Customers must be able to trust banks with their money and their data. They also expect them to be available whenever they need financial help. In turn, banks must be able to trust that their digital foundation can keep them operational during unexpected events. Whether they’re at home or at remote branches, distributed workers should be able to access critical resources from any device.

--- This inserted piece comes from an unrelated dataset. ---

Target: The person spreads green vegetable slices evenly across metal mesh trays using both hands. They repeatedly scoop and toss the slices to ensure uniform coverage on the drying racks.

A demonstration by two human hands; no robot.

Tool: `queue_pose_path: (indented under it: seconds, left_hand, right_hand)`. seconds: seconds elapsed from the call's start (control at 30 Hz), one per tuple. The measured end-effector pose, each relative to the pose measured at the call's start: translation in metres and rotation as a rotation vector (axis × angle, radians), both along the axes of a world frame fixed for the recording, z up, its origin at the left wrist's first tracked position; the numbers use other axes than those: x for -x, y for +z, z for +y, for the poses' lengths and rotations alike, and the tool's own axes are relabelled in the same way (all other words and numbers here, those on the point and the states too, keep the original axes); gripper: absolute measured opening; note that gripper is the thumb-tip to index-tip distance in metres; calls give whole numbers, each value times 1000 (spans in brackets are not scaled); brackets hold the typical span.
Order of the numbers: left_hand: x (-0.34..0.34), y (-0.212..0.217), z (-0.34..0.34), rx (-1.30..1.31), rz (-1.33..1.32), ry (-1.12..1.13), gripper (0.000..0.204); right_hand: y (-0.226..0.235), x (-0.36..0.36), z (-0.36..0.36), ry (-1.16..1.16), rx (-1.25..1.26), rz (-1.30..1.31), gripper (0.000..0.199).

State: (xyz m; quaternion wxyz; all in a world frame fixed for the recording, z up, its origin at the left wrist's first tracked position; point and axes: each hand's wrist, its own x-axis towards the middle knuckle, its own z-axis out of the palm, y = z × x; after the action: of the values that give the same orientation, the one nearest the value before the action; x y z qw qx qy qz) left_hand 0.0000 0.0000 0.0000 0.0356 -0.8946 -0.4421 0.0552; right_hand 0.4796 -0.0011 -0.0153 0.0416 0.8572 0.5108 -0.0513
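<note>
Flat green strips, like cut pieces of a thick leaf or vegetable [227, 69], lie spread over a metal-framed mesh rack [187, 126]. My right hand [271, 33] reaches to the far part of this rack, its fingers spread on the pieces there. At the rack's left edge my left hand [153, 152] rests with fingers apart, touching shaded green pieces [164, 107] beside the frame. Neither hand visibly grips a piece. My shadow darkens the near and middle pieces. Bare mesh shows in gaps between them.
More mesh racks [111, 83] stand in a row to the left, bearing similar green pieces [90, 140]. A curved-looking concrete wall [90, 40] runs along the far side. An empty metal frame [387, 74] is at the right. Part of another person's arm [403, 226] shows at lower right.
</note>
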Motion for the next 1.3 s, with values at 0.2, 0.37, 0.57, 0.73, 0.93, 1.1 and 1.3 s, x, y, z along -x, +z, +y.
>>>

Security should be intrinsic to a bank’s digital foundation, in order to uphold its brand’s reputation. In fact, cybersecurity “trailblazers” (as defined in a Forbes Insights report) highly integrate security into innovations and processes across the organization: for improving customer experiences (70%), growing and expanding products and services (68%), growing revenues (62%) and entering new markets (44%).

The Future-Ready Bank

At the start of the decade, banks were compelled to speed up the production and launch of new and improved digital banking products and services. Even before COVID-19, the banking landscape had changed dramatically: new demographics, regulations and competition. Physical restrictions from COVID-19 drove retail banking customers (half of U.S. Customers pre-pandemic) to mobile apps. Within a month, digital banking usage increased 14% among the largest banks.[4]

Financial services leaders also needed to urgently enable employees to work productively, securely and compliantly from their homes. Those with a proven digital foundation already in place quickly and seamlessly transitioned to a new way of working and doing business while those without robust digital infrastructure began to cobble together solutions.

“VMware allows us to enable our branches with a level of survivability and productivity that they otherwise wouldn’t have had before,” said Mark Fournier, CIO for the United States Senate Federal Credit Union. “Our members are absorbing our services pretty much wherever they want to at any given time. That drives a lot of what the organization has attempted to do over the next several years.”

Every financial services and banking institution must be future ready. The next 10 years of banking shouldn’t be determined by the limitations of existing technologies or the fear of security threats. Banks’ 2030 visions should be dedicated to empowering people, businesses and communities to financially succeed from everywhere, even during a crisis. However, banks grapple with how to budget for innovation to meet new consumer demands while maintaining and updating legacy/aging platforms to be more resilient and secure. That forces business executives to make tough calls - do they maintain and update their core platforms investing their dollars to do things customers will never see, or do they invest in innovation to address new workflows? Investing in a dynamic, secure digital foundation, gives you both, allowing leaders to leapfrog competitors and accelerate the financial services and banking industry to that future—as many proved during the pandemic.